Long-Term and Post-Acute Care Providers Engaged in Health Information Exchange: Final Report. B.3. Facet: Use and Workflow Related to Health Information Exchange

10/29/2013

Categories that are tied to the actual use of exchanged health information, including exchange through more conventional means (e.g., paper print out, fax, in person) are captured under this facet. This facet covers not only the "individual" user but also the "group" user discussed in many of the models that were used to develop the HIT organizational framework. Also included are the individual factors relevant to many of the care coordination models such as type of LTPAC/LTSS provider, clinical disciplines involved in the HIE intervention, "ownership," usability, motivation, workflow, perception of usefulness, adequate training, and comfort with an HIE intervention and related technology.

Capturing details around user attitudes, usability and workflow, ownership, and knowledge provides insights critical to understanding how HIE is used to support care coordination and its impact on care. This information can help to identify user-related barriers and facilitators.
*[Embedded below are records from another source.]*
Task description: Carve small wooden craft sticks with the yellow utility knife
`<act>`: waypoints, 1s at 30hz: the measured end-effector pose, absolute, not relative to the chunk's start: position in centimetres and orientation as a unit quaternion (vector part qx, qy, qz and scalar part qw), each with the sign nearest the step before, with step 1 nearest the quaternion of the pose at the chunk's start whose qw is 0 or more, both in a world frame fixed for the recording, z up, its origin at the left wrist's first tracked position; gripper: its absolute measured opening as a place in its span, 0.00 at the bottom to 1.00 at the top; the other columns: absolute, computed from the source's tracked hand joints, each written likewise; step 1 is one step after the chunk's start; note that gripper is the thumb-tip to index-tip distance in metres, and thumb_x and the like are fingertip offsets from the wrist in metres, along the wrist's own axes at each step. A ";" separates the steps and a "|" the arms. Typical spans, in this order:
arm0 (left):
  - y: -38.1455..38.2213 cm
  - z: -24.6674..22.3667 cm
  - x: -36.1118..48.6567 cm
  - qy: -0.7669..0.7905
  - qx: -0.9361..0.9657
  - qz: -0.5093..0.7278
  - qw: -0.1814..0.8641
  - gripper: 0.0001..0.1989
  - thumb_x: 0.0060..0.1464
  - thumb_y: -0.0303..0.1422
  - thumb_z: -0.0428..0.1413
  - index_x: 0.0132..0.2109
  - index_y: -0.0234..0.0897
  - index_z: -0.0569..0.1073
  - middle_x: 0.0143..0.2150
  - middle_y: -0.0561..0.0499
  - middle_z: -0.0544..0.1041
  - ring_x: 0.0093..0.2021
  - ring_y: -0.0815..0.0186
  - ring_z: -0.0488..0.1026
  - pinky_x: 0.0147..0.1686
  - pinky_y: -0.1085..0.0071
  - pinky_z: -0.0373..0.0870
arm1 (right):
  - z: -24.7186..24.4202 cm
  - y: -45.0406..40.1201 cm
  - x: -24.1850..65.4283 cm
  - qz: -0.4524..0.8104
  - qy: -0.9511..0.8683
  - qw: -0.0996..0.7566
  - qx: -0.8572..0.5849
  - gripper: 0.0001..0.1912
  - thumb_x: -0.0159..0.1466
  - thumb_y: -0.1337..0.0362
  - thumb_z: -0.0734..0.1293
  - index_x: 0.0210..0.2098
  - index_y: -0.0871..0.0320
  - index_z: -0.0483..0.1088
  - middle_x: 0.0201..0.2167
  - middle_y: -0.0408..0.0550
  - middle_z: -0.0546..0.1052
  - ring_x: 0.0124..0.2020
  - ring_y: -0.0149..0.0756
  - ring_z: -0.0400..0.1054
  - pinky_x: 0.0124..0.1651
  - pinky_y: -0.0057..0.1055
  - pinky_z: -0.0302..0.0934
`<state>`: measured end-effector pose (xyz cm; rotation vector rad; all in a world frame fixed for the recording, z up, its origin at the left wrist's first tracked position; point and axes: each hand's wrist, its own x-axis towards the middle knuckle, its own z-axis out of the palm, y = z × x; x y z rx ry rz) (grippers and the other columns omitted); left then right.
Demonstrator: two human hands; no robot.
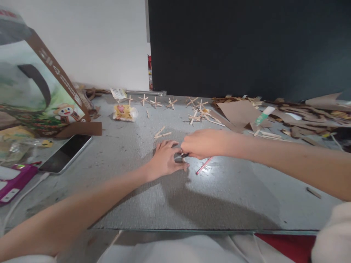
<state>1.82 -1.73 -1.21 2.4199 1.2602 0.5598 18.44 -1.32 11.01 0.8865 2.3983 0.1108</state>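
My right hand (204,143) is closed around a small dark tool (185,155), whose short end shows below the fingers. Most of the tool is hidden, so its kind is unclear. Close beside it, my left hand (166,159) rests on the grey tabletop (131,197) with fingers spread and curved and thumb apart. Anything small under its fingertips is hidden. A pink pencil-like stick (204,166) lies just below my right hand. Beyond my left hand are a few loose wooden sticks (162,133).
Several star shapes of crossed sticks (155,102) stand along the back, near a yellow packet (124,113). To the left are a phone (67,153), a purple box-shaped device (16,180) and a large printed box (35,80). Cardboard scraps (236,111) and a glue stick (264,115) lie at right.
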 end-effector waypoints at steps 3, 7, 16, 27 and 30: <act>-1.8 -1.2 1.7 0.438 0.859 0.200 0.175 0.18 0.53 0.50 0.69 0.46 0.46 0.82 0.61 0.45 0.74 0.67 0.43 0.63 0.65 0.44 0.60 | 11.2 -1.4 18.3 0.018 0.889 0.293 0.352 0.11 0.67 0.70 0.64 0.38 0.58 0.80 0.28 0.50 0.78 0.26 0.38 0.69 0.29 0.32 0.51; -1.9 -1.1 1.7 0.435 0.865 0.195 0.161 0.19 0.53 0.52 0.68 0.47 0.47 0.83 0.63 0.45 0.74 0.67 0.44 0.64 0.64 0.44 0.60 | 11.9 -1.7 18.3 -0.038 0.867 0.285 0.406 0.11 0.68 0.67 0.65 0.41 0.58 0.80 0.34 0.53 0.79 0.27 0.38 0.69 0.29 0.32 0.51; -2.6 -1.0 2.0 0.459 0.858 0.198 0.121 0.21 0.52 0.52 0.69 0.46 0.44 0.83 0.62 0.43 0.74 0.65 0.44 0.66 0.65 0.45 0.61 | 12.2 -2.5 17.9 -0.072 0.834 0.280 0.470 0.11 0.69 0.66 0.63 0.45 0.59 0.77 0.45 0.56 0.78 0.27 0.35 0.68 0.29 0.31 0.53; -2.3 -0.7 1.7 0.460 0.858 0.175 0.148 0.24 0.54 0.56 0.66 0.49 0.44 0.83 0.66 0.41 0.72 0.69 0.40 0.61 0.66 0.38 0.55 | 10.9 -3.6 19.3 -0.033 0.860 0.226 0.457 0.15 0.69 0.70 0.61 0.41 0.58 0.81 0.34 0.54 0.81 0.28 0.39 0.72 0.29 0.31 0.52; -1.4 -0.7 1.2 0.440 0.865 0.168 0.173 0.26 0.53 0.58 0.65 0.49 0.46 0.84 0.68 0.41 0.71 0.71 0.39 0.59 0.68 0.37 0.54 | 10.3 -2.9 21.0 -0.029 0.889 0.180 0.421 0.16 0.70 0.68 0.62 0.44 0.54 0.83 0.34 0.53 0.82 0.29 0.39 0.73 0.30 0.32 0.51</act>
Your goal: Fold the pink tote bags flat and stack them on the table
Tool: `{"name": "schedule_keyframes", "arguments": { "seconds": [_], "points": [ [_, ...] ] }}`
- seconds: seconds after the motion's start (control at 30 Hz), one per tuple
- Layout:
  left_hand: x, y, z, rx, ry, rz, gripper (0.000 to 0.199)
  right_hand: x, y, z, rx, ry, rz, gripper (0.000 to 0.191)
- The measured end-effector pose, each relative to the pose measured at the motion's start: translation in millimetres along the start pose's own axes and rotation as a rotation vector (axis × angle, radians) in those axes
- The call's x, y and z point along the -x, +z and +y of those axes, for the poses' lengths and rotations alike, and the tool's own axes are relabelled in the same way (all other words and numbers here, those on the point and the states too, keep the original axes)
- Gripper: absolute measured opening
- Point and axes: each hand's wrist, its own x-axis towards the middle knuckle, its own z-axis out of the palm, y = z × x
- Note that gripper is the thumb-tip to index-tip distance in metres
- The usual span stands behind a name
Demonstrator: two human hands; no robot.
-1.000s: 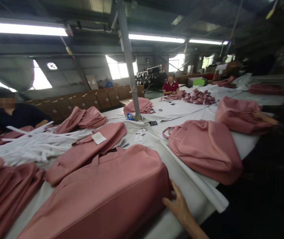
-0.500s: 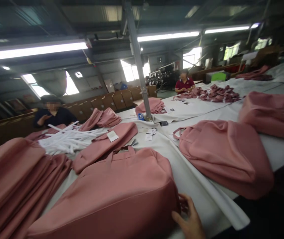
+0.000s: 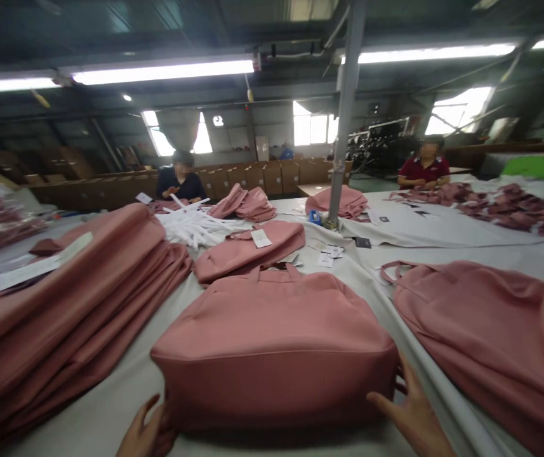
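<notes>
A pink bag (image 3: 276, 343) lies on the white-covered table with its broad base facing me and its handles at the far side. At its lower left corner is my left hand (image 3: 145, 428), thumb and fingers apart, some fingertips hidden against the bag's side. My right hand (image 3: 412, 409) is at the right end, thumb on the base and fingers spread along the side. Neither hand is closed round the fabric. Just behind the bag lies another pink bag (image 3: 272, 244) with a white tag (image 3: 261, 238) on it.
Stacked pink bags (image 3: 86, 304) rise at the left, and another pink bag (image 3: 485, 317) lies at the right. White strips (image 3: 195, 225), paper tags (image 3: 326, 259) and a metal post (image 3: 345, 114) stand beyond. Two people (image 3: 181, 181) (image 3: 424, 168) are across the table.
My left hand has come into view at the bag's left corner. The view has turned left and levelled, and the bag now faces me more squarely. My right hand stays at its right end.
</notes>
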Motion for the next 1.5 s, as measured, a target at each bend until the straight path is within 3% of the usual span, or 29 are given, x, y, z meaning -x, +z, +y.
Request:
{"name": "schedule_keyframes", "arguments": {
  "seconds": [0.07,0.17,0.27,0.33,0.4,0.47,0.57,0.73,0.8,0.9,1.03,1.13,1.17,1.23,1.3,1.33,1.4,1.5],
  "points": [
    [-4,-16.3,21,-0.143,0.242,0.048,0.087,-11,-8,6,0.17,-0.127,0.04,0.106],
    [3,-27.0,64,-0.329,0.639,0.052,0.089,-40,-22,3,0.436,-0.496,0.109,0.105],
    [26,-11.5,101,-0.812,1.07,-0.07,0.096,-68,-32,-20,0.583,-0.875,0.006,0.096],
    [42,8.0,117,-1.134,1.21,-0.205,0.113,-79,-35,-38,0.666,-1.062,-0.103,0.095],
    [53,27.0,127,-1.338,1.218,-0.271,0.115,-86,-34,-52,0.718,-1.168,-0.164,0.097],
    [55,42.2,133,-1.444,1.209,-0.265,0.085,-93,-30,-58,0.729,-1.187,-0.164,0.091],
    [42,59.0,141,-1.485,1.285,-0.24,0.039,-104,-23,-56,0.718,-1.135,-0.149,0.062],
    [15,69.3,137,-1.447,1.417,-0.224,0.012,-105,-10,-32,0.65,-1.012,-0.029,0.027],
    [13,61.8,122,-1.432,1.459,-0.222,0.021,-92,-11,-15,0.582,-1.039,-0.007,0.028],
    [11,46.7,99,-1.387,1.498,-0.215,0.037,-74,-20,7,0.55,-1.069,-0.083,0.043],
    [4,43.4,103,-1.338,1.492,-0.229,0.032,-85,-28,9,0.545,-1.11,-0.132,0.043],
    [12,54.3,128,-1.324,1.47,-0.271,0.01,-109,-30,-19,0.629,-1.167,-0.182,0.033],
    [19,59.5,136,-1.326,1.454,-0.307,0.012,-113,-30,-34,0.683,-1.178,-0.189,0.03],
    [36,72.3,150,-1.339,1.411,-0.414,0.033,-110,-27,-72,0.773,-1.21,-0.164,0.031],
    [52,88.5,159,-1.34,1.378,-0.555,0.053,-91,-17,-117,0.769,-1.289,-0.145,0.038],
    [56,97.5,162,-1.331,1.371,-0.628,0.062,-76,-10,-139,0.72,-1.337,-0.209,0.039],
    [56,116.2,168,-1.306,1.355,-0.794,0.081,-44,9,-175,0.526,-1.404,-0.496,0.034],
    [42,141.0,178,-1.283,1.27,-1.043,0.104,-11,40,-194,0.365,-1.394,-0.97,0.033]
  ]
}}
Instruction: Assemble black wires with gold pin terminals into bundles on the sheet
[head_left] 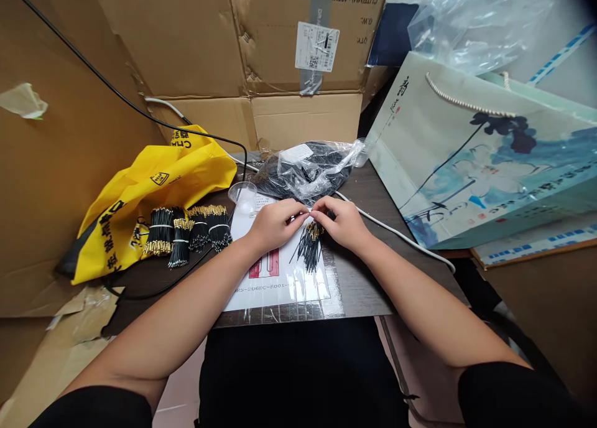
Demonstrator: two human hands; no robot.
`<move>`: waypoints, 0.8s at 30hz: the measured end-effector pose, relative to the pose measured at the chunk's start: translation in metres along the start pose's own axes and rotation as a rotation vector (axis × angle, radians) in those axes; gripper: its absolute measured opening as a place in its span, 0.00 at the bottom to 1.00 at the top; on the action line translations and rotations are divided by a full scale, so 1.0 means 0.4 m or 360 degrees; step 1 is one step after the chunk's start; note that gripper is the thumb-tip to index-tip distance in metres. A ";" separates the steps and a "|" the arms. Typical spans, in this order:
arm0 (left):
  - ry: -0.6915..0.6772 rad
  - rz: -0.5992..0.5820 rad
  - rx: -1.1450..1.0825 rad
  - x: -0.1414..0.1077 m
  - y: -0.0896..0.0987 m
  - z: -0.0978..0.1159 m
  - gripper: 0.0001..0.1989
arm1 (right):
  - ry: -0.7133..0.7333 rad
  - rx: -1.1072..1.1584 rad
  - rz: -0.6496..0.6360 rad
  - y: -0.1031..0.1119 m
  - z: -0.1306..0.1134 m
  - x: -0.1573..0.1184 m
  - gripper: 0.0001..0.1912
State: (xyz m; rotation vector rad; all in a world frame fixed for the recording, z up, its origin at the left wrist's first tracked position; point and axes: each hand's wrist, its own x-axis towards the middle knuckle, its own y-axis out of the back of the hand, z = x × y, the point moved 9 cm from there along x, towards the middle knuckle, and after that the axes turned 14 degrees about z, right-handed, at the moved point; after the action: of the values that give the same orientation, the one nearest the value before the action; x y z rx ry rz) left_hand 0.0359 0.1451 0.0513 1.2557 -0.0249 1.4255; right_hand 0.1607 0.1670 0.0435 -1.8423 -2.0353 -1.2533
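Over the paper sheet, my left hand and my right hand meet fingertip to fingertip. Both are closed in a pinch; whatever sits between the fingers is too small to make out. Just below them lies a loose, fanned-out bunch of short black wires with gold-coloured ends, close to my right hand. To the left stand several tied bundles of similar black wires, bound with white bands. A clear plastic bag full of black material rests right behind my hands.
A yellow bag slumps at the left of the dark table. On the right stands a large paper gift bag. Cardboard boxes wall in the back and left. A white cable and a black cable cross the area.
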 end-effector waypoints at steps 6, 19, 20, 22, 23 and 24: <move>-0.0046 0.0011 -0.0001 -0.005 0.001 0.004 0.10 | -0.0013 -0.0006 0.0007 -0.002 -0.001 0.000 0.10; 0.0859 0.0277 -0.0572 -0.020 0.007 -0.076 0.13 | -0.0255 0.0231 0.0208 0.040 0.016 0.006 0.18; 0.1006 0.0290 -0.0683 -0.027 -0.001 -0.089 0.14 | -0.0222 0.0206 0.0179 0.035 0.010 0.005 0.17; 0.1210 0.0291 -0.0861 -0.037 -0.016 -0.103 0.16 | -0.0111 0.0141 0.0080 0.015 -0.010 0.000 0.15; 0.1269 0.0296 -0.0944 -0.040 -0.022 -0.106 0.17 | -0.0047 0.0114 0.0034 0.003 -0.022 -0.003 0.14; 0.1306 0.0310 -0.1027 -0.040 -0.026 -0.106 0.18 | 0.0015 0.0087 0.0001 -0.008 -0.033 -0.007 0.13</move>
State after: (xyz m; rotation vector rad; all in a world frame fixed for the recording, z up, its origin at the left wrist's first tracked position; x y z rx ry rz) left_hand 0.0118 0.1643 0.0163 0.1033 -0.0444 1.8143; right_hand 0.1529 0.1567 0.0487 -1.8091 -2.0431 -1.1914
TABLE B-4. Examples of Categories Associated with the Use and Workflow Facet

  Category     Characteristics     Examples of Sub-categories  
and Measures
  Important to Capture  
for LTPAC/LTSS HIE
HIE User
  • Type.
  • Clinical discipline.
  • Role.
  • Clinical discipline: RN, care coordinator, social worker, discharge planner, MD, interdisciplinary care teams, therapy, pharmacy, other clinicians, caregivers.
  • How different types of users interact with the HIE approach, intervention, tool.
  • Clinical providers & other types use of HIE to support care (e.g., care managers).
User Attitudes
  • Covers a wide range of concepts such as user satisfaction, perceived usefulness & usability, & user acceptance.
  • User satisfaction, perceived usefulness & usability, user acceptance, trust in information.
  • Value of information that is exchanged for care coordination.
Workflow
  • Workflow related to HIE.
  • How HIE support structures in place to coordinate care.
  • Whether workflow considerations & changes were reviewed & implemented.
  • How exchanged information is available workflow insertion points (e.g., at time of resident admission assessment).
  • Who has access to information (providers, team members, care planners, caregivers, regulators).
  • Insertion of HIE into workflow by mechanism, type of user/provider.
  • Sequencing: How HIE supports a task or decision that must await completion of another.
  • Hand-offs: Practitioners' depends on receiving critical information from another.
Ownership/ Buy-in
  • Captures level of user involvement & participation in HIE & related implementation process.
  • Culture of safety, support, & training for HIE use in care planning.
  • User views around value of an HIE to care delivery.
Knowledge
  • Includes concepts around adult learning, training, capability to use HIE.
  • Adult learning, knowledge, capability, comfort with computers & technology, training effectiveness, modality, staff turnover, & impact on staff with capability to use HIE.
  • User comfort & expertise with technology such as EHRs.
  • Capability of staff to use & support HIE.